A key distinction lies between explicit knowledge, which can be codified and easily scaled by AI, and tacit knowledge, which is gained through practice, intuition, and context. While AI excels at handling codified information, it cannot replicate the practical judgment that comes from experience. As codified knowledge becomes more abundant, tacit expertise may grow in value, reshaping how workers are paid and valued. In occupations exposed to AI, the return to formal education may weaken relative to the return to experience, pushing firms to rely more on documented work histories and demonstrated performance than on degrees alone.
For Latin America and the Caribbean, the risk is acute. Many entry-level jobs in services and administrative roles—key gateways into the labor market—are among the most exposed to AI. If these roles disappear too quickly, young workers may lose vital opportunities to acquire practical judgment. This erosion of learning-by-doing could undermine both individual career development and firms’ long-term productivity, especially in knowledge-intensive sectors where tacit expertise is essential for integrating new technologies.

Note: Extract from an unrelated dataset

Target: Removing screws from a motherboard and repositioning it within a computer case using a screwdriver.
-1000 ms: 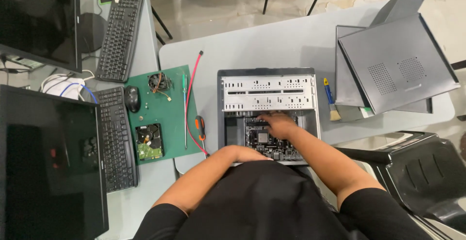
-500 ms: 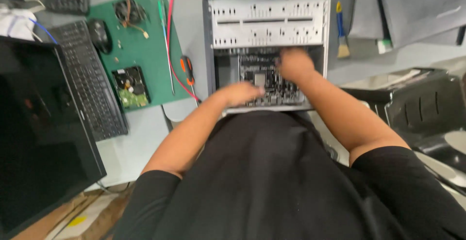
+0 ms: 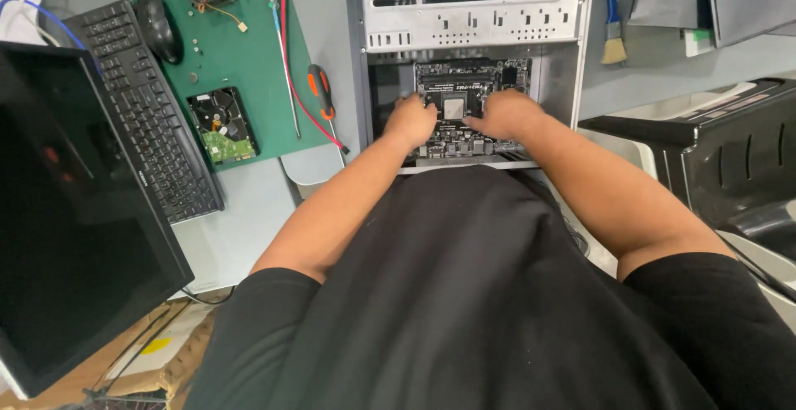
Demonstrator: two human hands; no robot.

The Inter-American Development Bank has identified this challenge as central to AI readiness in the region. It emphasizes the importance of dual education, supervised practical experience, and finishing schools co-designed with employers to preserve the transmission of tacit knowledge. Evidence shows that training anchored in real tasks and evaluated on performance yields better outcomes than programs focused solely on credentials.
A realistic roadmap for AI skills in the region includes three priorities: rebalancing education to emphasize experiential learning, making employment records portable so workers can carry proof of their practical experience, and subsidizing early-career opportunities to ensure young workers gain exposure despite shrinking entry-level openings. Without these measures, the short-term productivity gains from AI risk being offset by a long-term erosion of human capabilities, with negative economic and social consequences.
Ultimately, the AI debate in Latin America and the Caribbean must go beyond adoption and regulation to ask what kind of human capital is being built. The central question is whether workers are being given the practical experiences they need to develop judgment and resilience in a rapidly changing labor market.